I agree with judkinsc that we need more than this fragment, especially to explain the subjunctive *cachinet*.  Or it might be a typo.  Was it by any chance *cachinat*?  That would be easier to understand. 



> judkinsc said:
> 
> 
> 
> solum = singular masculine accusative or singular neuter nominative or accusative "him, it" or "it rolled"
Click to expand...


However, I suggest solum is from solum, -i, n. = ground.  
So: "he rolls over the ground". 

*volvit* could be either past or present. Since *cachinnet* appers to be present, I take *volvit* to be the same.


----------



## clara mente

I believe the key to this phrase lies in the translation of "solum". So far it has been taken to be an accusative of "solus-a-um", however, it probably has to do with "solum-i, n." which would translate as bottom or more likely, ground. Thus, if we insert "qui" Let him laugh out loud ,who rolls over the ground." Perhaps a jester?


----------



## surikata

For Cagey...I am deeply embarrassed, you are correct. The correct spelling should indeed be `cacchinat`....this was most careless of me.
Thank you to all who posted for me in reply.
ian- surikata.


----------



## Cagey

surikata said:


> For Cagey...I am deeply embarrassed, you are correct.
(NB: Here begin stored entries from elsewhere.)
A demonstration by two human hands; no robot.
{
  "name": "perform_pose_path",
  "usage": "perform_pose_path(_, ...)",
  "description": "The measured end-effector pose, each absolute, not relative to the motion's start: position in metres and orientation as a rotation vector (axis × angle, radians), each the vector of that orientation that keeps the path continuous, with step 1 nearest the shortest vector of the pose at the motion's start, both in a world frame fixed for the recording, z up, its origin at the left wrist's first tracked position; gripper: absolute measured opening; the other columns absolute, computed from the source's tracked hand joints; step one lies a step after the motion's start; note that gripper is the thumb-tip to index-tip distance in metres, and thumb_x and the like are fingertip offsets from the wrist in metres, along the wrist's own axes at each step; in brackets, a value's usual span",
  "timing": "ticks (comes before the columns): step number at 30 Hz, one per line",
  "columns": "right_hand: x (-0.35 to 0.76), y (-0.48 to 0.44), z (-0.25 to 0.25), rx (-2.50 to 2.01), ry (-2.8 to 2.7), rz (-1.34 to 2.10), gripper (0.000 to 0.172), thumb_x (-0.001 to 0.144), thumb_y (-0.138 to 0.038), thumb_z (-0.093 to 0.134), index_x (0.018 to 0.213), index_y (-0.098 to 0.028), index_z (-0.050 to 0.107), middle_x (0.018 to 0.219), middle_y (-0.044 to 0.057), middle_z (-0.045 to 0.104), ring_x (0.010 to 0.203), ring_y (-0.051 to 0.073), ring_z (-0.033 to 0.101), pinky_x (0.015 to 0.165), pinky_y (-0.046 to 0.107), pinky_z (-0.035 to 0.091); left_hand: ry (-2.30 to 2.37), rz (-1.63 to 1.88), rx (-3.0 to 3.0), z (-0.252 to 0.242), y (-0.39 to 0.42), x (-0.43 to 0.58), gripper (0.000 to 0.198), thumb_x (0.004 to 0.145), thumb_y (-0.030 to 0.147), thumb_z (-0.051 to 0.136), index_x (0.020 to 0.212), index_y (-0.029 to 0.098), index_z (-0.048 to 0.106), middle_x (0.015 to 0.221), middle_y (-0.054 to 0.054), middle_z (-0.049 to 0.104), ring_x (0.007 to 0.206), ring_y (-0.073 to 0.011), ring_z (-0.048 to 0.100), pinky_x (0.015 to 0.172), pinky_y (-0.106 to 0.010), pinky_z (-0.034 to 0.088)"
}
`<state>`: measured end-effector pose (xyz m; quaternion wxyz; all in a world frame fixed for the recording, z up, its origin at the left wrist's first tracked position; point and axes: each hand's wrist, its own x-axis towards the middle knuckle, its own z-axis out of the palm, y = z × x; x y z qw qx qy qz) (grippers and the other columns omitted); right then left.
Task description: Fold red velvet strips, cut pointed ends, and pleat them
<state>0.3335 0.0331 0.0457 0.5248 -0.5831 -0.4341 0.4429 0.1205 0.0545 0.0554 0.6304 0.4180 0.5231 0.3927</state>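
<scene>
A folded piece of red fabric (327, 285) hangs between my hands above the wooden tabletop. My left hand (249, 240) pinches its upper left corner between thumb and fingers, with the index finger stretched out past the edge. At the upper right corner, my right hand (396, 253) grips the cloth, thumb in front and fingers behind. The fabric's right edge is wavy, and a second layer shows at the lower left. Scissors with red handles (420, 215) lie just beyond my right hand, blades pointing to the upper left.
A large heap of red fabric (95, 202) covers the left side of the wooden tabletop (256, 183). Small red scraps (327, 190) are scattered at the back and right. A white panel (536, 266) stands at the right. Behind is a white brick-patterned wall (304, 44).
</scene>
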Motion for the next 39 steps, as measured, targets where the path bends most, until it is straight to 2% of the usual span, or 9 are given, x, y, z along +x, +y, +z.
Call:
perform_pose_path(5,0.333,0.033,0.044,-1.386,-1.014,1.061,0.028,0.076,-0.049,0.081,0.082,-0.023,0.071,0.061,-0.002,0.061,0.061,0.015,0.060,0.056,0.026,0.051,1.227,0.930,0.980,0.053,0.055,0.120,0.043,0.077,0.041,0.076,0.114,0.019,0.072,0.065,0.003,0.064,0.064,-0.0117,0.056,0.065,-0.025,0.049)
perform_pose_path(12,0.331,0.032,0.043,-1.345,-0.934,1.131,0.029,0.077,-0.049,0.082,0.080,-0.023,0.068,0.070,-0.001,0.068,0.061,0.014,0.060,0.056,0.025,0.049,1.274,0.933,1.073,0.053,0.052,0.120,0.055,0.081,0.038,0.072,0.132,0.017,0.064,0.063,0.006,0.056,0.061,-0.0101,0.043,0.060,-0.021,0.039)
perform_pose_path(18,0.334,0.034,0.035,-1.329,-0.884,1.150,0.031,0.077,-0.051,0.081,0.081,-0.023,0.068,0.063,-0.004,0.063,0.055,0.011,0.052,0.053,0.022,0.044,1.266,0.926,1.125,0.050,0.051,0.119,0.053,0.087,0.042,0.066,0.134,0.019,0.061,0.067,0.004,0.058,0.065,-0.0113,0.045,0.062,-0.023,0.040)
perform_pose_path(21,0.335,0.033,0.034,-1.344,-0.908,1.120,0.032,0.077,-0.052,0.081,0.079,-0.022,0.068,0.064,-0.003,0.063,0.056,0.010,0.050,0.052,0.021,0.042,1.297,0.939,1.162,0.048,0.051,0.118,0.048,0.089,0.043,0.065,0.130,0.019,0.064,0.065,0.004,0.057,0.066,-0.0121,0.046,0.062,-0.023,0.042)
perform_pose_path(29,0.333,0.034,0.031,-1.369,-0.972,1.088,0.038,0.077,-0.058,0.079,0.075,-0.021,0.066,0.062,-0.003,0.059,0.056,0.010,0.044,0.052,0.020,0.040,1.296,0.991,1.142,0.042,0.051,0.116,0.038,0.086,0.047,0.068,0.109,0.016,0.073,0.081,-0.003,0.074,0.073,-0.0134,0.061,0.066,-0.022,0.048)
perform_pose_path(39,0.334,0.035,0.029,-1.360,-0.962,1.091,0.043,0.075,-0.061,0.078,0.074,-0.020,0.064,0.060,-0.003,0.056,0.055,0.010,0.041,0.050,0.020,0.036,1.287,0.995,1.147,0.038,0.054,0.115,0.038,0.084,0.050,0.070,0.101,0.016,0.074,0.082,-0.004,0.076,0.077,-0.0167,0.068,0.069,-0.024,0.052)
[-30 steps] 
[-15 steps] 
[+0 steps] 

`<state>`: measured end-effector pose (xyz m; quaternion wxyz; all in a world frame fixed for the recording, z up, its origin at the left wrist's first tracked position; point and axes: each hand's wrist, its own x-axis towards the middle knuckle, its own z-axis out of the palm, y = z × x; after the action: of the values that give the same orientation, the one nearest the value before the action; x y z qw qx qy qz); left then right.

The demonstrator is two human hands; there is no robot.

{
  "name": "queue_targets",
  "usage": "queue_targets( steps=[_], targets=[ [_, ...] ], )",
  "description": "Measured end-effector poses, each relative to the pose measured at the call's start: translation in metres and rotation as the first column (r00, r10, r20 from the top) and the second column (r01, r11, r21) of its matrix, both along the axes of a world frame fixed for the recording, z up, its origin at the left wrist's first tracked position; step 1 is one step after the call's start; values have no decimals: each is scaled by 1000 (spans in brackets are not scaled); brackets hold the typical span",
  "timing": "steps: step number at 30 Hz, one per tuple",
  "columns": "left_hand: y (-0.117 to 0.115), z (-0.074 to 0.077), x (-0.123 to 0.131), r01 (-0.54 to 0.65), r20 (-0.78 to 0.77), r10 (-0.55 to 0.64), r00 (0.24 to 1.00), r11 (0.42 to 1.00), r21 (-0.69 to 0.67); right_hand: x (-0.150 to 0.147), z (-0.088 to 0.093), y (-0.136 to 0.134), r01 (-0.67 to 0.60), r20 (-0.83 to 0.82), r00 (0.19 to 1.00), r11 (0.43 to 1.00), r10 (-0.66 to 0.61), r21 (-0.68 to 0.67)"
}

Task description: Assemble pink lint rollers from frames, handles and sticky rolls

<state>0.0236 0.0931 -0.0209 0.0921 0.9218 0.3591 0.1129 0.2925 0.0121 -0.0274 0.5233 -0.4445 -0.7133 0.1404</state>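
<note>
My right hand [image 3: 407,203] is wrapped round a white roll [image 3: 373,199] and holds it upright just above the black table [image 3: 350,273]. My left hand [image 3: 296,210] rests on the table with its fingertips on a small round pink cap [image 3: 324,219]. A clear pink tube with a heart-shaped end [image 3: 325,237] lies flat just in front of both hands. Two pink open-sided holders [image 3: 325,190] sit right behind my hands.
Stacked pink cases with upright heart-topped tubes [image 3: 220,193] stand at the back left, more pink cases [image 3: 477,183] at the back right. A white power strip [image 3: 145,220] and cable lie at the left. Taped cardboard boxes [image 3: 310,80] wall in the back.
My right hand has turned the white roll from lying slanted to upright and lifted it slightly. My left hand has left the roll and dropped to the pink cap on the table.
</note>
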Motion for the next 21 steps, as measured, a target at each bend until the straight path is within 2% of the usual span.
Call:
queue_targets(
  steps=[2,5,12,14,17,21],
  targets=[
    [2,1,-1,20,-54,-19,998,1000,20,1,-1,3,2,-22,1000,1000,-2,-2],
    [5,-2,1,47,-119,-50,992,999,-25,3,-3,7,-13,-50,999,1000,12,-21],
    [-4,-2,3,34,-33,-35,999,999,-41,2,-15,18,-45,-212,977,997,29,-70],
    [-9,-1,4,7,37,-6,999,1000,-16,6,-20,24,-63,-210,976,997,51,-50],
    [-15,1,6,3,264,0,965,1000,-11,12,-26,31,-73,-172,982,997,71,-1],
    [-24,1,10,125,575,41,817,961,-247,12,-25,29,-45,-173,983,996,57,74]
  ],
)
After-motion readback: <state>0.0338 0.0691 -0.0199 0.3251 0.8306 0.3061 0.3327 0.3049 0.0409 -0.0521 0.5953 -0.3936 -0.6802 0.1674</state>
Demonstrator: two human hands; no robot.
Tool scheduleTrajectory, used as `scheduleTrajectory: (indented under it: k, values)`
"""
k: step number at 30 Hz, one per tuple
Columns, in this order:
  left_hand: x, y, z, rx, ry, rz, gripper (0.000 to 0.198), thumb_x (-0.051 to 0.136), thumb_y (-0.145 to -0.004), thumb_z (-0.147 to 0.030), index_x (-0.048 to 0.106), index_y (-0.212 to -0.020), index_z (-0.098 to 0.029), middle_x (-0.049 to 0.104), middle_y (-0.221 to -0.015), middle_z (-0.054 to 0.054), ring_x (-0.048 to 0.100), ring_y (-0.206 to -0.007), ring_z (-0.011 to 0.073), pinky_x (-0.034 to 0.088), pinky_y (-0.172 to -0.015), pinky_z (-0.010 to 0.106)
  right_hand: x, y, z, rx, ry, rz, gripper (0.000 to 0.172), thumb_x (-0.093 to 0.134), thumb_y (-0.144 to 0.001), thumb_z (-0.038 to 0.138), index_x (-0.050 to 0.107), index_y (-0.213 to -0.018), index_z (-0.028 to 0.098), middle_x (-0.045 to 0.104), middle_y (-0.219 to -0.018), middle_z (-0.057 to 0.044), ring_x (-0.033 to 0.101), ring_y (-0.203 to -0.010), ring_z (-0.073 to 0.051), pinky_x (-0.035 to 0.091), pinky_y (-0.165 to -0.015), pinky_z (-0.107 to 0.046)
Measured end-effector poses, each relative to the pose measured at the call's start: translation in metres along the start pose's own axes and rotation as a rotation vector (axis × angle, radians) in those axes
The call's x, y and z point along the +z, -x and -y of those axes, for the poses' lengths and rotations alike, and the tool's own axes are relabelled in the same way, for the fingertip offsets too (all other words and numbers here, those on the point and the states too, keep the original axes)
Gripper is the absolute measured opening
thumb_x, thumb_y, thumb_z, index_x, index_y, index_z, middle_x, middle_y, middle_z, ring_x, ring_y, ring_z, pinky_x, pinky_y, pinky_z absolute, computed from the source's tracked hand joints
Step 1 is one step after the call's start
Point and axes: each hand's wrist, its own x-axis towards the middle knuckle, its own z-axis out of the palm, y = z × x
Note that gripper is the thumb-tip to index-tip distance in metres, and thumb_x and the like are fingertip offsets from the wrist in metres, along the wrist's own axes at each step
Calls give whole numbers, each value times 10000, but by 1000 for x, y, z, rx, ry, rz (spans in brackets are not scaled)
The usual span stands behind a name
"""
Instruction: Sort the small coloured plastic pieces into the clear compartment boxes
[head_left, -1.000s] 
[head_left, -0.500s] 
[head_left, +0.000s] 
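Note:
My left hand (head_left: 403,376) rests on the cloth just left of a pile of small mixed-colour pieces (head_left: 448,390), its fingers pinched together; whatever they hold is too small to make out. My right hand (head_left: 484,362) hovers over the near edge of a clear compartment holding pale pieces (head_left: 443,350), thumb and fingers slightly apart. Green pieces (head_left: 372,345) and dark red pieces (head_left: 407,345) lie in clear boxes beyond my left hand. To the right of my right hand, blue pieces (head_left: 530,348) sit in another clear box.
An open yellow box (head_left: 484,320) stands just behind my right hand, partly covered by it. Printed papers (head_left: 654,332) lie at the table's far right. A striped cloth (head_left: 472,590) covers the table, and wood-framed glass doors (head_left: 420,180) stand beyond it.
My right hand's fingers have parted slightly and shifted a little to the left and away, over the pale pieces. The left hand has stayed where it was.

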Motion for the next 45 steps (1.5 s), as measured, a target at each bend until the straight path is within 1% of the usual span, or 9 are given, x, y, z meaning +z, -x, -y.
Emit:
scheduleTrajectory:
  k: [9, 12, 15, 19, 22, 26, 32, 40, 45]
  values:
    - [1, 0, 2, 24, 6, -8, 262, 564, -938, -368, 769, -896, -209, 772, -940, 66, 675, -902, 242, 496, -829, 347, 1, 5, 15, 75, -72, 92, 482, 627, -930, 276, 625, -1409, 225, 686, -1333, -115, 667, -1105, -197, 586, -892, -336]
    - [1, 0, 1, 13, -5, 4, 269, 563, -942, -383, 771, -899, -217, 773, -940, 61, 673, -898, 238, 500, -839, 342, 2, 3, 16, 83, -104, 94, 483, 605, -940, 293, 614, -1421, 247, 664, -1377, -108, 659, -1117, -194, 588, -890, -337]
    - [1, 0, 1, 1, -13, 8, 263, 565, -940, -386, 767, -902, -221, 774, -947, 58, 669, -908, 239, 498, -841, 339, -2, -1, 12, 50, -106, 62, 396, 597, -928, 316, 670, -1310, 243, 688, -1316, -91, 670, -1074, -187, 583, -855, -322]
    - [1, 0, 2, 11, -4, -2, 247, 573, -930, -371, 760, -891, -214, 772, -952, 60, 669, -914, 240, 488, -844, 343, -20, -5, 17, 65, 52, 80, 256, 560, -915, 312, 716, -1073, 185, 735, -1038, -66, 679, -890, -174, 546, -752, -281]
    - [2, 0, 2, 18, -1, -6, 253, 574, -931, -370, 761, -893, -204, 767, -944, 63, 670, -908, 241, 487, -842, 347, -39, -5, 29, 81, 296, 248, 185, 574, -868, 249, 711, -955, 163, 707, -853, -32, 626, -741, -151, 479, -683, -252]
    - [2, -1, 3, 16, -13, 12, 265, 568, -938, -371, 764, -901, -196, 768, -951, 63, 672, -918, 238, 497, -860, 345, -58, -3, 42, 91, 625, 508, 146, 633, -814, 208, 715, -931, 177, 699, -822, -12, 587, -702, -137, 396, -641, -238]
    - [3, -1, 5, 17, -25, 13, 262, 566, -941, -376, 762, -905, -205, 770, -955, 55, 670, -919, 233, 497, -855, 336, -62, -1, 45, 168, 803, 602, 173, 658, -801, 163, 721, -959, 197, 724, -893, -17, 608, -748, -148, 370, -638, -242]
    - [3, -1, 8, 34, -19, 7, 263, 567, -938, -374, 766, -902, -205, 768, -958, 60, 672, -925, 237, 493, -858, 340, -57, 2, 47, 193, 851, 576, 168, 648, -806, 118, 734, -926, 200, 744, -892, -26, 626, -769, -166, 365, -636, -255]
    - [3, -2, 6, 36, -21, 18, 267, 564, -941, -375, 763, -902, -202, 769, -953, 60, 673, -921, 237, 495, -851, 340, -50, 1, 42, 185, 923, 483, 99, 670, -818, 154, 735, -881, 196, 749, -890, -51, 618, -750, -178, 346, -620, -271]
The correct spelling should indeed be `cacchinat`....this was most careless of me.
> Thank you to all who posted for me in reply.
> ian- surikata.



Don't worry about it.  I, too, have made spelling errors in postings.  My own embarrass me, but other people's mistakes don' t bother me at all.

My suggestion for "*cachinnat, et supra solum volvit*" is:

He (She/ It) laughs, and rolls on the ground.


----------



## Flaminius

Indeed it sounds like a Latin translation of the Internet slang "ROTFL (roll(ing) on the floor laughing)."


----------



## Cagey

Flaminius said:


> Indeed it sounds like a Latin translation of the Internet slang "ROTFL (roll(ing) on the floor laughing)."



Thanks, Flaminius.  I thought I recognized it from a blog I read, but was shy to ask, since I am far from internet savvy.  I didn't realize that it had coalesced into a fixed saying with its own abbreviation.


----------



## cuibono

Just a quick note on the use of volvere: the verb is usually transitive (exceptions being made for inanimate, abstract objects in mostly participial phrases -_annis volventibus_ comes to mind).  So, _volvitur_ would be more correct or even _se volvit _(more vulgar, what with the reflexive and all). 
 
Might I suggest Vergil, Aeneid. 11·640 "_*volvitur* excussus ille *humi*_,"  as an example. The passage actually refers to a horse on it's back after being struck with a spear.
 
With that information you may want to try something like:
_cacchinans volvitur humi _
he rolls on the floor laughing. Literally: laughing he rolls (intr.) on the ground/soil.


----------